Andre Sweet

The ring is real. So is the rest of the story.

Forward6'6"2000–01Undrafted
7 games as a freshman — championship ring, zero tournament minutes
Now: Real estate salesperson, Metropolitan Property Group, New York City

Four blocks from the Gauchos Gym on Gerard Avenue in the Bronx — the court where Kemba Walker, Kenny Anderson, and Rod Strickland all cut their teeth — Andre Sweet learned to play basketball the New York way: physical, positionless, and with a chip on your shoulder. Born on June 21, 1982, Sweet grew up in the Bronx surrounded by the richest grassroots basketball culture in America. By middle school he was running with the New York Gauchos, the AAU powerhouse that has produced more Division I talent per square block than any program in the country.
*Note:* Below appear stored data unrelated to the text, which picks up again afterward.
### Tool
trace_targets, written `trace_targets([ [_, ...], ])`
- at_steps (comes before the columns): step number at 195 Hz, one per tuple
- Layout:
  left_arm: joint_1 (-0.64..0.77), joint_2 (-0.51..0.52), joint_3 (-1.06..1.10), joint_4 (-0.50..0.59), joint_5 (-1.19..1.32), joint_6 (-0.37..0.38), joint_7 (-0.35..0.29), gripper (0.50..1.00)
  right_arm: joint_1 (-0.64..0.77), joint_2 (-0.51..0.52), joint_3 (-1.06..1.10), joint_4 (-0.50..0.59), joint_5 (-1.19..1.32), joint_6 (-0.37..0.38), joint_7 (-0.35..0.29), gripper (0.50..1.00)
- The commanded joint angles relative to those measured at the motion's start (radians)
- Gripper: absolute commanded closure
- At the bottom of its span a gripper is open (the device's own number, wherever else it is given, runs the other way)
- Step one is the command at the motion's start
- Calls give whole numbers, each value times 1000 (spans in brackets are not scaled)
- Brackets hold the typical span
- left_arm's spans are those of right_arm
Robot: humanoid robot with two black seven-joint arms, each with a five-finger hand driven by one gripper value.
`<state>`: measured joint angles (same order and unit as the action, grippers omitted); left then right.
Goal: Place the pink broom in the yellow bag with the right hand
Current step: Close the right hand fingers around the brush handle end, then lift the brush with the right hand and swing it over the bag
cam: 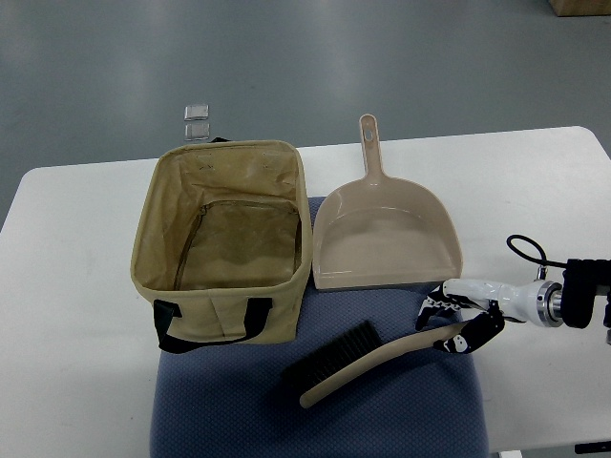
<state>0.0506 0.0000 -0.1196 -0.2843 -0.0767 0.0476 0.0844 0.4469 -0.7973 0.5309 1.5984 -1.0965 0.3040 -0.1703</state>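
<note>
The pink broom [368, 364], a hand brush with dark bristles and a pale pinkish-beige handle, lies slanted on a blue mat [401, 420] near the table's front. My right hand [456, 326] comes in from the right and its fingers [464, 342] are curled around the handle's right end. The yellow bag [153, 286], a tan fabric tote with black straps, stands open and upright to the left of the broom. Its inside looks empty.
A beige dustpan [387, 234] lies just right of the bag, handle pointing away from me. The white table [76, 315] reaches both sides. Two small clear blocks [197, 122] sit beyond the bag at the far edge. A black cable [527, 250] loops above my right wrist.
</note>
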Motion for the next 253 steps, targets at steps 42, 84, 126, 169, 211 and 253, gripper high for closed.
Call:
trace_targets([
  [42, 2, 0, 0, -1, 0, 0, 1, 500, -23, 1, 0, -8, -23, 1, 3, 879],
  [84, 2, 0, 0, -1, 0, 0, 0, 500, -20, -5, 6, -8, -28, 0, 3, 993],
  [126, 3, 0, 0, -1, 0, 0, 0, 500, -2, -20, 23, -8, -19, 0, 3, 1000],
  [169, 3, 0, 0, -1, 0, 0, 0, 500, 49, -77, 26, 0, -5, 4, 14, 1000],
  [211, 3, 0, 2, -4, 0, 0, 0, 500, 118, -161, 55, 20, 20, 30, 26, 1000],
  [253, 3, 0, 3, -6, 0, 0, 0, 500, 165, -224, 139, 29, 52, 99, 32, 1000],
])
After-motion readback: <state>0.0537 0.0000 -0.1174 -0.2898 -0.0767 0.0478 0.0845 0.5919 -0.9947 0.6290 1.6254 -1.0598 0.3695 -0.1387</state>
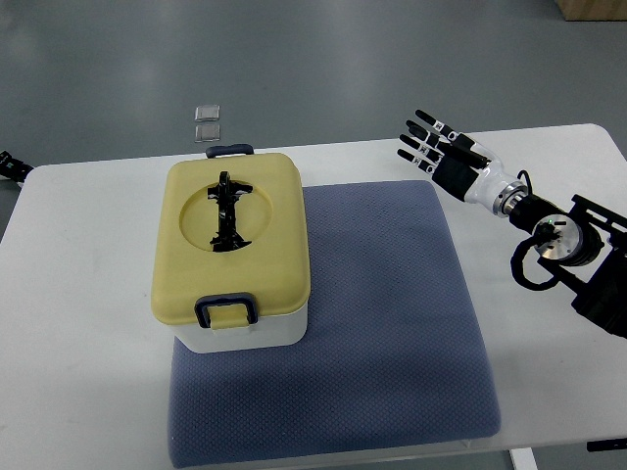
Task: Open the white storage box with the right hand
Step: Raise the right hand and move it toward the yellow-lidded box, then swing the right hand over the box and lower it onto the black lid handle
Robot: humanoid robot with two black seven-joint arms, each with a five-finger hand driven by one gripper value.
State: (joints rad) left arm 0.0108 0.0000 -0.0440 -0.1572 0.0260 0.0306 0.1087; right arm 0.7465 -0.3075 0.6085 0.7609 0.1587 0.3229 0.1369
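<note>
From the top view, the box [232, 257] was my landmark. It stood on the left part of a blue mat [382, 323], its left side overhanging the mat's left edge onto the white table [88, 294]. The table's far edge ran just behind the box; beyond it lay grey floor with two small clear squares [208, 121]. To the right of the box the mat stretched bare almost to the table's right end, leaving wide room on that side. Left of the box was a broad strip of bare tabletop, and in front of it more mat up to the near edge.

The box had a white body with rounded corners and a pale yellow lid [235, 230], smooth and matte, with a shallow round hollow in the top. A black handle [227, 212] lay folded in that hollow. A dark blue latch [227, 311] sat on the near side of the lid and another [229, 151] on the far side, and the lid was down. The mat had a fine dimpled weave.

My right hand [439, 149] hovered well to the right of the box and slightly beyond its far side, over the mat's far right corner. Its black fingers [421, 140] were spread, pointing toward the box, holding nothing and touching nothing. A bit of my left arm [10, 164] showed at the picture's left edge, far left of the box.
</note>
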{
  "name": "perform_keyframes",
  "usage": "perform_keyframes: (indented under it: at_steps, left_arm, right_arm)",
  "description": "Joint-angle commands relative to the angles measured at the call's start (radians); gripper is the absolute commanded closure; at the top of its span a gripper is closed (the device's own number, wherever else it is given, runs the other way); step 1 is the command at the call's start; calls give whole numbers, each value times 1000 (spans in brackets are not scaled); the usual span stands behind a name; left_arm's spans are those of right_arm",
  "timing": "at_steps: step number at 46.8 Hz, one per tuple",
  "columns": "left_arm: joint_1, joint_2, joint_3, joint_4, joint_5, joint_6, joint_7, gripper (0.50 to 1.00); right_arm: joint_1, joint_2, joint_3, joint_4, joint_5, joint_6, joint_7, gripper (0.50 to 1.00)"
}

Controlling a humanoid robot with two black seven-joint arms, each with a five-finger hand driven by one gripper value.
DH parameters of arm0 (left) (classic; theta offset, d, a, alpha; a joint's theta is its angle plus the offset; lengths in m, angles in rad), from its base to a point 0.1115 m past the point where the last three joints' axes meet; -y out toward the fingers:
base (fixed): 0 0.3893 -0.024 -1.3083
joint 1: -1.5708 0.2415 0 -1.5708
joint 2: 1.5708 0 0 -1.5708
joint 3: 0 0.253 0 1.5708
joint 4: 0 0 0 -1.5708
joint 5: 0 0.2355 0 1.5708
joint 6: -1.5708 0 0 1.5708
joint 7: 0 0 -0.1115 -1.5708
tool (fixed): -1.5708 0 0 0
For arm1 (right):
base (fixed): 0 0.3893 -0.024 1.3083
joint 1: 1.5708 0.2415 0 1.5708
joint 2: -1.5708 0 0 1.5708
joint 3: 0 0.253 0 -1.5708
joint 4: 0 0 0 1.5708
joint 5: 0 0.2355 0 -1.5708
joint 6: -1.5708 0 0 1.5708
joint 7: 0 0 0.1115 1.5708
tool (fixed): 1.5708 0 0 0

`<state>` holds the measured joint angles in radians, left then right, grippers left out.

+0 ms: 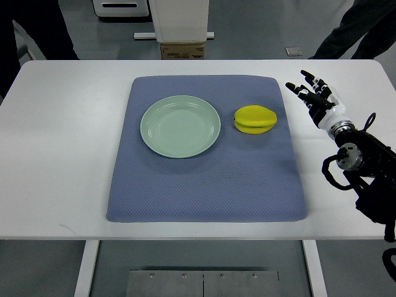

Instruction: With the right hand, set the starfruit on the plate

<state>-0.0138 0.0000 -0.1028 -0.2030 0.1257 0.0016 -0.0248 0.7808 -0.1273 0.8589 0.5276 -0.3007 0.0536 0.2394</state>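
A yellow starfruit (pixel 255 119) lies on the blue-grey mat (pixel 204 185), just right of a pale green plate (pixel 180 126) that holds nothing. My right hand (pixel 307 90) hovers over the white table to the right of the mat, a short way right of the starfruit and apart from it. Its black fingers (pixel 317 82) are spread and hold nothing. The right arm (pixel 362 167) comes in from the lower right edge. The left arm does not show.
The white table (pixel 55 161) carries the mat at its centre. Behind the far edge stand a white pillar base with a cardboard box (pixel 182 49). Dark-clothed people stand at the top left (pixel 37 31) and top right (pixel 359 28).
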Motion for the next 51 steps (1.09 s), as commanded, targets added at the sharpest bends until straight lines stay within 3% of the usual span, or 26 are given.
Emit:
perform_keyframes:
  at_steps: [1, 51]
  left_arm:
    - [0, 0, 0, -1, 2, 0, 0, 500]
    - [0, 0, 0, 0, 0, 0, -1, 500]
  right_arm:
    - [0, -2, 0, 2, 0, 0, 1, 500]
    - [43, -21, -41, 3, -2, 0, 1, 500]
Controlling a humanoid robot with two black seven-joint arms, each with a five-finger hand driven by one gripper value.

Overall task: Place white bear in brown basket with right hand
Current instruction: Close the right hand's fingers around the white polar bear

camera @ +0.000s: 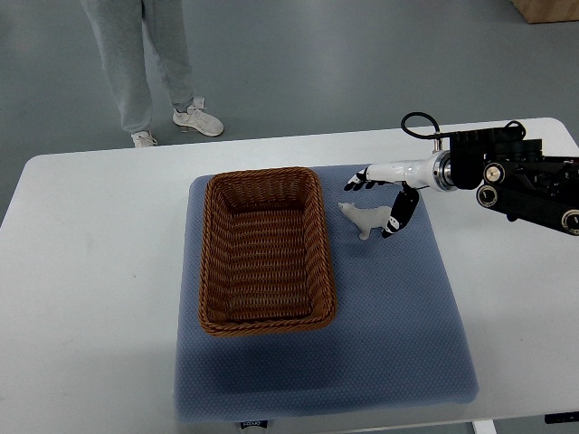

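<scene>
A small white bear (365,220) stands on the blue mat (398,307), just right of the brown wicker basket (265,250). The basket is rectangular and holds nothing. My right hand (378,201) comes in from the right edge and hovers over the bear with its black-tipped fingers spread, some above the bear's head and the thumb by its rear. It holds nothing. My left arm does not show.
The mat lies on a white table (90,271). A person's legs in grey trousers and white shoes (198,118) stand on the floor beyond the table's far edge. A cardboard box corner (547,9) shows at top right.
</scene>
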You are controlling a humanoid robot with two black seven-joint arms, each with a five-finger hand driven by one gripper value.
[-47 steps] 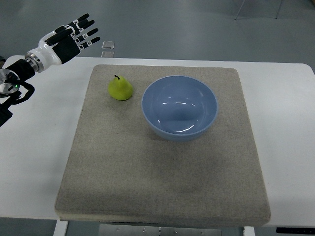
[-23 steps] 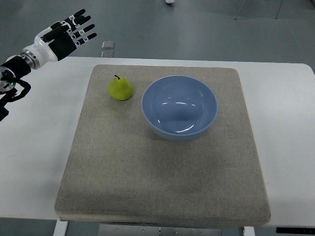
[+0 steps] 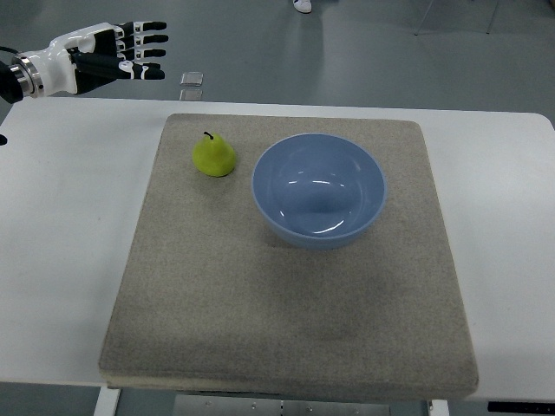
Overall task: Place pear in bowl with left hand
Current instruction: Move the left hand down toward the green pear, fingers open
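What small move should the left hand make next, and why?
Probably bring the left hand down and to the right, toward the pear. The hand is open and empty, beyond the table's far left edge, well apart from the pear. The pear stands on the mat, just left of the empty bowl, so it must be reached before any grasp.

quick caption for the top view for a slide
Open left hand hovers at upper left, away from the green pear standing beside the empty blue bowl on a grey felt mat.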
At Rice High School in Harlem — the Catholic school on 124th Street and Lenox Avenue that would later produce Kemba Walker before closing its doors in 2011 — Sweet played under coach Maurice Hicks alongside a murderer's row of future D-I guards: Andre Barrett, who would sign with Seton Hall; Kyle Cuffe, headed to St. John's; and Kenny Satterfield, bound for Cincinnati. They had known each other since elementary school, grown up together in the Gauchos system, and now they were winning everything in sight. Rice captured city and state championships in 1998 and 1999, and Sweet was the backbone — a 6-foot-6 forward who could rebound, block shots, and finish at the rim with either hand.

As a senior in 1999–2000, Sweet averaged 18.3 points and 12.1 rebounds per game while shooting 52 percent from the field and 77 percent from the free throw line. He added 3.0 blocks and 3.0 assists per game — the kind of stat line that screams versatility. He earned first team All-City honors and played in showcase events including the Capital Classic and the Bob Gibbons All-Star Game, rubbing shoulders with the best prep talent in the country.

When Duke came calling, it must have felt like validation from another universe. Sweet signed his national letter of intent on May 1, 2000, joining Chris Duhon — the Morgan Wootten National Player of the Year from Slidell, Louisiana — as the two-man recruiting class. Duhon was the headliner. Sweet was the project, a raw, athletic forward from the Bronx who Coach K believed could develop into a versatile weapon. He left his neighborhood, his Gauchos family, and his childhood best friend Andre Barrett behind. Durham was a long way from Gerard Avenue.